Soft kill active protection system

Multifunctional Self protection System (MUSS, Multifunktionales Selbstschutz-System) is a soft kill active protection system developed to protect military vehicles against guided anti-tank missiles.

==History==
MUSS was developed by EADS, Buck (a Rheinmetall subsidiary) and Krauss-Maffei Wegmann (KMW).
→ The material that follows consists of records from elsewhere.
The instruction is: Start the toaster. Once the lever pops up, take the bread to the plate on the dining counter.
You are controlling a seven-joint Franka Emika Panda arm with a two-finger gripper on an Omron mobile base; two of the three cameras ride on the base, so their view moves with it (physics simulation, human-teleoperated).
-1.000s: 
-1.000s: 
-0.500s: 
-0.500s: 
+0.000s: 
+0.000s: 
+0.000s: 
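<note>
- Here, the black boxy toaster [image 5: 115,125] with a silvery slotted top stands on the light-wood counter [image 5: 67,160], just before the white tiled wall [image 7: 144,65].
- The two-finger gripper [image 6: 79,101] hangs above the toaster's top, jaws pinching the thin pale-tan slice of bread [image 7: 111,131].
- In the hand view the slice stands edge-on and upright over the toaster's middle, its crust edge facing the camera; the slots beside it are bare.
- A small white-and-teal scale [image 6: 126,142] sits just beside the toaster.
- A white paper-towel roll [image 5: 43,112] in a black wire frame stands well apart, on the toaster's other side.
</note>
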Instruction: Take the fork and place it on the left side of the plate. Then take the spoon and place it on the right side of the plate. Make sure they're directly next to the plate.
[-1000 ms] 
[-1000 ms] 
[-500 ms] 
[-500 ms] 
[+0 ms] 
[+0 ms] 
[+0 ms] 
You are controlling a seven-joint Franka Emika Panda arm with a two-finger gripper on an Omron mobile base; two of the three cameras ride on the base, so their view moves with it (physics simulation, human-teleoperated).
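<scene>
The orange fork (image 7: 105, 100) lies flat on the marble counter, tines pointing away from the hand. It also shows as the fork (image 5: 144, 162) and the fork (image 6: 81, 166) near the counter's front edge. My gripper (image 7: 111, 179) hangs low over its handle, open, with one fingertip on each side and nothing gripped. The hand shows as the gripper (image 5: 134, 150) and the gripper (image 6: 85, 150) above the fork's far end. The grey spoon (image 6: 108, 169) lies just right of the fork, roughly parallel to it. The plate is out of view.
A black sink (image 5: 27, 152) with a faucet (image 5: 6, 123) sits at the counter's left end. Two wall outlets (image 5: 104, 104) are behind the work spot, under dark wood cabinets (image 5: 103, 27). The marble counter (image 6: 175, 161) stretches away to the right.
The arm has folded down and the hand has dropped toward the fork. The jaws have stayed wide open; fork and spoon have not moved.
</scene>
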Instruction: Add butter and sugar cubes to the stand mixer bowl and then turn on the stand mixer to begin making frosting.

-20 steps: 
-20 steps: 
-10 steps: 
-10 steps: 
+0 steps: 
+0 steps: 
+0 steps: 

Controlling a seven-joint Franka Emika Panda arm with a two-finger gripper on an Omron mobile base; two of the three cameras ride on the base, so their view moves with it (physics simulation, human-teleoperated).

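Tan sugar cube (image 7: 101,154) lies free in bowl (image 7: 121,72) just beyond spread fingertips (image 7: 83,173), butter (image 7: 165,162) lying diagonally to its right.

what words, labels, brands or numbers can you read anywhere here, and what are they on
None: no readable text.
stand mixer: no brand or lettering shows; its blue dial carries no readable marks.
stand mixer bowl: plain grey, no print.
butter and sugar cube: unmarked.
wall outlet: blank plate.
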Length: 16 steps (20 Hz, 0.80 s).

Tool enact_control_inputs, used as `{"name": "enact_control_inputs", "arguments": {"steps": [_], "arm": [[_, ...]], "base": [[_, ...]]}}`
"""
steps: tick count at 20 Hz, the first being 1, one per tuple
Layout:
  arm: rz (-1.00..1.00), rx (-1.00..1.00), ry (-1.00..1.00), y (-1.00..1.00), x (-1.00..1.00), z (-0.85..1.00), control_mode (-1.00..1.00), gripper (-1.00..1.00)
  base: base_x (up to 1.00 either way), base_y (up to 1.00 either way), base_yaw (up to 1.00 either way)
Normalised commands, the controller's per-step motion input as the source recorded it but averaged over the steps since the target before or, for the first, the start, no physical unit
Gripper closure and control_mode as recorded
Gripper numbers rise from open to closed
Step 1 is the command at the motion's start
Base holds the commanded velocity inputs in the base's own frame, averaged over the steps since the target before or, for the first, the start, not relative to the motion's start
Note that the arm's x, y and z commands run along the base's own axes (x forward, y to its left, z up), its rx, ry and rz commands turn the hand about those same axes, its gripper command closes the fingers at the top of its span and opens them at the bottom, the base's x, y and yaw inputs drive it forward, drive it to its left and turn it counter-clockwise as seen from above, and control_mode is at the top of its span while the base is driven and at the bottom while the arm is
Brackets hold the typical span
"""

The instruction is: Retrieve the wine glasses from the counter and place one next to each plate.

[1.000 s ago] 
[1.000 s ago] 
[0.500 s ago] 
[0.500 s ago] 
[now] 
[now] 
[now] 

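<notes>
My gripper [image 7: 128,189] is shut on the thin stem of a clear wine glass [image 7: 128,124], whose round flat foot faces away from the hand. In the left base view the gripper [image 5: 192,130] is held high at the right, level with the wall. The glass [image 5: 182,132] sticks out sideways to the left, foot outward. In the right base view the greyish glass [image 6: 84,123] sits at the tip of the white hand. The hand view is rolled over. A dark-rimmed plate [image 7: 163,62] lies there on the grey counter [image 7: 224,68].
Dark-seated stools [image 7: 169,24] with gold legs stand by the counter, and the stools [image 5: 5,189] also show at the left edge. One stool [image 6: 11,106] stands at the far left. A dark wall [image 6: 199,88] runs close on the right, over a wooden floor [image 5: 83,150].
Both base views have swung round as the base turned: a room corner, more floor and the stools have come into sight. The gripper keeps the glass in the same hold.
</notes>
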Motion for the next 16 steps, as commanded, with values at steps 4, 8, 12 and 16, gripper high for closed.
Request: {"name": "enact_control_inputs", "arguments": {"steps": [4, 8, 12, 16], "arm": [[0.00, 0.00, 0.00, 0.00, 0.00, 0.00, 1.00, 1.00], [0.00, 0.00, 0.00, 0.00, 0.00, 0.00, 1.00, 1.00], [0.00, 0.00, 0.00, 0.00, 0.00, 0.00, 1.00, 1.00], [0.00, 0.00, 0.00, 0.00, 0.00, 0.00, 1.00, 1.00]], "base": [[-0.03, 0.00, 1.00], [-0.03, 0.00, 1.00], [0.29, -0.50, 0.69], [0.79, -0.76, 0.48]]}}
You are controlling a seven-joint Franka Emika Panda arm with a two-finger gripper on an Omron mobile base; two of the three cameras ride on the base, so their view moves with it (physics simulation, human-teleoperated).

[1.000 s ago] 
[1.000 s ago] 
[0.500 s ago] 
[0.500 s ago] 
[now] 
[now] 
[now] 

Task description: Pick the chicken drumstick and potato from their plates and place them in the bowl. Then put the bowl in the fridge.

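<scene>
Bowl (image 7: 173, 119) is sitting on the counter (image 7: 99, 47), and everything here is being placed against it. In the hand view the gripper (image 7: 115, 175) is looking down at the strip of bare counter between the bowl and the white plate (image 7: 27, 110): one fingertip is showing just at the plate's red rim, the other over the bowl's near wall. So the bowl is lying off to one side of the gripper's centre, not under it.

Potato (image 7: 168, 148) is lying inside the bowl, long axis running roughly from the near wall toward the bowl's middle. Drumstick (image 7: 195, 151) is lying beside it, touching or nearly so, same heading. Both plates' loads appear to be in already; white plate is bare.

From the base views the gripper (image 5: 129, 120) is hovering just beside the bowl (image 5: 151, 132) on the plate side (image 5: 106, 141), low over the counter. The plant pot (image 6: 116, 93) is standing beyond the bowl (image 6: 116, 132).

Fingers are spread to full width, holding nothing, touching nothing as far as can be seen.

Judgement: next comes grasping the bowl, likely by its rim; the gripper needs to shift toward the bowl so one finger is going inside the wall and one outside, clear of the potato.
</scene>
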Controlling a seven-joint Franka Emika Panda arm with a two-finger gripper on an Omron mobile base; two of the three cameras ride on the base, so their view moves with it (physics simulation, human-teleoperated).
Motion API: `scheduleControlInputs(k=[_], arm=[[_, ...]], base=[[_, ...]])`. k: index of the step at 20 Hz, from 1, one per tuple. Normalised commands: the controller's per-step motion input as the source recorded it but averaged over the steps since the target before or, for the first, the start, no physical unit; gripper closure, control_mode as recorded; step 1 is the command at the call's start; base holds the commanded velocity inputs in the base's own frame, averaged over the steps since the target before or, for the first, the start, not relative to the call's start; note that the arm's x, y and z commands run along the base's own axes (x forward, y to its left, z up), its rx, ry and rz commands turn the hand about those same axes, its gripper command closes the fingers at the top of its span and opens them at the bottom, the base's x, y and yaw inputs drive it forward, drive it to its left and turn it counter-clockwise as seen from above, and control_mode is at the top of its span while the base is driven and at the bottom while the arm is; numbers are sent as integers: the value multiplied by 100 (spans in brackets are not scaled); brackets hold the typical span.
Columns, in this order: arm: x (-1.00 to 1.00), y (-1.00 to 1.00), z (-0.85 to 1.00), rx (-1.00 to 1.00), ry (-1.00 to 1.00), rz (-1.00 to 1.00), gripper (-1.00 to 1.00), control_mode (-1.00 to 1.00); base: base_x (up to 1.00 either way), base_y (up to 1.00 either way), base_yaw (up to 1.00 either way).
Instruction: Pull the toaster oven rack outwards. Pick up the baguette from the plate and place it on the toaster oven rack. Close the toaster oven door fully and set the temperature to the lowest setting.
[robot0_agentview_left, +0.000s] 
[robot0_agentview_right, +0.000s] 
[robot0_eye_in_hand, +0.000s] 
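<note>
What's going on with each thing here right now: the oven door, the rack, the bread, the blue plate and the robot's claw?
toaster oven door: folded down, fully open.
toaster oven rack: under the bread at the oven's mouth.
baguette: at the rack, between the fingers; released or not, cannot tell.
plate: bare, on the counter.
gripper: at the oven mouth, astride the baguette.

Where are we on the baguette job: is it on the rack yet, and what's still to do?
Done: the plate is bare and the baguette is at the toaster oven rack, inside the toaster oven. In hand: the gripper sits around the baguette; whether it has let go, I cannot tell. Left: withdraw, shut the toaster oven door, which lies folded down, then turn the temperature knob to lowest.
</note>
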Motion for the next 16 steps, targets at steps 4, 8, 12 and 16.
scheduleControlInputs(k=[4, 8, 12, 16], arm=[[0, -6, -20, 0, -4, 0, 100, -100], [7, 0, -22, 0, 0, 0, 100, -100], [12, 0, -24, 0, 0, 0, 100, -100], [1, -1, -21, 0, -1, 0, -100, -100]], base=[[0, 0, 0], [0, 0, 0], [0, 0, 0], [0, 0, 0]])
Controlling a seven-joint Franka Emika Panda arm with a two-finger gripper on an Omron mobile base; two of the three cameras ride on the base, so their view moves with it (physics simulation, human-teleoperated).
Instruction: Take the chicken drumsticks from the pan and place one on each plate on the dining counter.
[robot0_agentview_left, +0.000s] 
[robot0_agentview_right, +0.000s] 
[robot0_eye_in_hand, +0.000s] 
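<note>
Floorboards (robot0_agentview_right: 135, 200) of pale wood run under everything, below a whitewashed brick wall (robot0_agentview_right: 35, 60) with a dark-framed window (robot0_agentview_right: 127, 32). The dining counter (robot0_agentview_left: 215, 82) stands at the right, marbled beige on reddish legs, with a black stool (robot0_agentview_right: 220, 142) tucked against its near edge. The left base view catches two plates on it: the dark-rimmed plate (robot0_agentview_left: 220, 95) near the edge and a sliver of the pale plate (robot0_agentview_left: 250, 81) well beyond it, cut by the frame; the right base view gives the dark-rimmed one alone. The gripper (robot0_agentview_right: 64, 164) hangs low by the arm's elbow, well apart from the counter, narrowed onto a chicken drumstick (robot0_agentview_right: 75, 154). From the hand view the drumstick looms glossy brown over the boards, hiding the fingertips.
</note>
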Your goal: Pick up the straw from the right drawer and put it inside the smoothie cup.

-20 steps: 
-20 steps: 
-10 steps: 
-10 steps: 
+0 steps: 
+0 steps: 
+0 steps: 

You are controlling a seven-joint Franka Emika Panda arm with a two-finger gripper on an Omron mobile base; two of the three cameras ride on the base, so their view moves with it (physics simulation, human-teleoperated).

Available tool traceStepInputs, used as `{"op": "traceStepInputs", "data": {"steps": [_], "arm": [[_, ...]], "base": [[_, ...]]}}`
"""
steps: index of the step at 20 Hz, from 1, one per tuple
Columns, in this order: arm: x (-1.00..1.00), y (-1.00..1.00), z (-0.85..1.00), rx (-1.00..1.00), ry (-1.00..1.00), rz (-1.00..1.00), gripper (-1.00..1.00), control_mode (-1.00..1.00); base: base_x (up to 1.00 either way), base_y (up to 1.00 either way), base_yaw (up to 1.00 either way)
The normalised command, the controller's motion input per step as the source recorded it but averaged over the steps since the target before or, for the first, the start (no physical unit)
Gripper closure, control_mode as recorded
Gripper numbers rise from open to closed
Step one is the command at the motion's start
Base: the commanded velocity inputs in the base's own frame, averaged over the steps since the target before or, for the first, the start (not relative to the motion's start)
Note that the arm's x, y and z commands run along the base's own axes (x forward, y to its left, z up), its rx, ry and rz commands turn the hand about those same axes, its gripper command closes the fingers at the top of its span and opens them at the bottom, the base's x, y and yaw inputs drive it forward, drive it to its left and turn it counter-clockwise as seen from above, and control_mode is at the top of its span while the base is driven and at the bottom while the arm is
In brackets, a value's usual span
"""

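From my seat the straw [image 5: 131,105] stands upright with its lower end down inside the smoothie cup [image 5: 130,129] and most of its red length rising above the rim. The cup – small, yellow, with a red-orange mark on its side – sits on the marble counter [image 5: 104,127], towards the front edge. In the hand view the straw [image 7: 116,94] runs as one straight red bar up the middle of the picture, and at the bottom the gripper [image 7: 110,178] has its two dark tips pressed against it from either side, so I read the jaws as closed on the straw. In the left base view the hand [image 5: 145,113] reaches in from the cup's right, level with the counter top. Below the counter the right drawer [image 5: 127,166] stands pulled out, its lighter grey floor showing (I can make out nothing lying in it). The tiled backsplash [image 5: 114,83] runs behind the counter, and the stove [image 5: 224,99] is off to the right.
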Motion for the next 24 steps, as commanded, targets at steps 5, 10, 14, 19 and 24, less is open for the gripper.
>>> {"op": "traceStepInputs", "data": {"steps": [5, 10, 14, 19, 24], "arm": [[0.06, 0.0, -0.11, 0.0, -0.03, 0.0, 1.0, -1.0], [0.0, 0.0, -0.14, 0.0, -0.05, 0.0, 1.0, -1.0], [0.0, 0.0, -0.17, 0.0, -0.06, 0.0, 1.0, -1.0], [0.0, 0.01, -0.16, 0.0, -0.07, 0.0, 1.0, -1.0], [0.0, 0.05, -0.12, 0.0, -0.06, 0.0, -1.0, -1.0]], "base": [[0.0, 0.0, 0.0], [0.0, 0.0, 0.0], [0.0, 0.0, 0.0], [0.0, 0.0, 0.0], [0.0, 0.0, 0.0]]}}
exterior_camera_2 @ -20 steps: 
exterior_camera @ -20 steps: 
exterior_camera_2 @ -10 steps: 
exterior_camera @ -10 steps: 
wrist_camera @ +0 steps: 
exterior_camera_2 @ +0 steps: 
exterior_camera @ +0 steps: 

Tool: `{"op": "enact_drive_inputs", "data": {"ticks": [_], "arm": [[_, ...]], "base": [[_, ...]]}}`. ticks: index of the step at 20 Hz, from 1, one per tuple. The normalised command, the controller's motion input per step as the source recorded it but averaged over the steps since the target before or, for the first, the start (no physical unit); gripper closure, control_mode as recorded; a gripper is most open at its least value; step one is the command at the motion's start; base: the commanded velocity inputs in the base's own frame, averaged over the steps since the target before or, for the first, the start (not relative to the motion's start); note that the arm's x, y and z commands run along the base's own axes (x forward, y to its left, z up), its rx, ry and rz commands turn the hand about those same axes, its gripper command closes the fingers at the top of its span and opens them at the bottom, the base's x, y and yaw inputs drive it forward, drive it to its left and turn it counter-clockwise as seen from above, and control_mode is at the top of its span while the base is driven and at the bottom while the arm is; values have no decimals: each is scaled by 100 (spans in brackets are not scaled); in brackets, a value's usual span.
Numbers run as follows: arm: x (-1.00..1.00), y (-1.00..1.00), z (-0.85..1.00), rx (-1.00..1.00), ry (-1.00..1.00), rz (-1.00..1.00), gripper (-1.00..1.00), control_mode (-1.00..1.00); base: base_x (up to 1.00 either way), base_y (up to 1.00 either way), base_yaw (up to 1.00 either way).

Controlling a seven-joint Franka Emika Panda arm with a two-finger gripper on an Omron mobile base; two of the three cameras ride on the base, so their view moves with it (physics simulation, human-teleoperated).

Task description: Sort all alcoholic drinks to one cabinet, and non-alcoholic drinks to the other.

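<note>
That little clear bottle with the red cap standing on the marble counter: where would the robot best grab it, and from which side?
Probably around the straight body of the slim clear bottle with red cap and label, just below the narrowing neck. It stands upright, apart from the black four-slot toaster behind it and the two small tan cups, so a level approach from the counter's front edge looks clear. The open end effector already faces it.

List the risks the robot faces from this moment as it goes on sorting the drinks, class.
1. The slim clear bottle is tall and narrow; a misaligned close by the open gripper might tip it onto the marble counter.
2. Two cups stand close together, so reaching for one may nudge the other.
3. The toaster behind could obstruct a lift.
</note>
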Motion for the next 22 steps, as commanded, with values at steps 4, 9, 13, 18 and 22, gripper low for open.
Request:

Before September 2003, it was tested on a Leopard 2 tank by the German Bundesamt für Wehrtechnik und Beschaffung.

The German Puma infantry fighting vehicle has been equipped with MUSS, after EADS was awarded a contract in 2006. Hensoldt delivered the 300th MUSS active protection system to the German Army on 19 September 2019. A total of 342 MUSS systems were delivered by 2020.

In July 2016, the UK's Defence Science and Technology Laboratory placed a £7.6 million contract with QinetiQ to evaluate the MUSS system for armoured vehicles, particularly the Challenger 2 main battle tank.

==MUSS==
MUSS consists of three main elements: the sensor units, detecting incoming threats, the computer unit for processing the informations and the countermeasures used to engage them. The sensors are called MUSS Sensor Heads (MSHs) by Hensoldt and operate completely passive. and utilize the PMILDS sensor, a variant of the AN/AAR-60 Missile Launch Detection System (MILDS) in combination with an additional laser warner. The MSH's missile warner detects missiles by spotting the missile plume in the ultraviolet spectrum to prevent possible interference from the sun.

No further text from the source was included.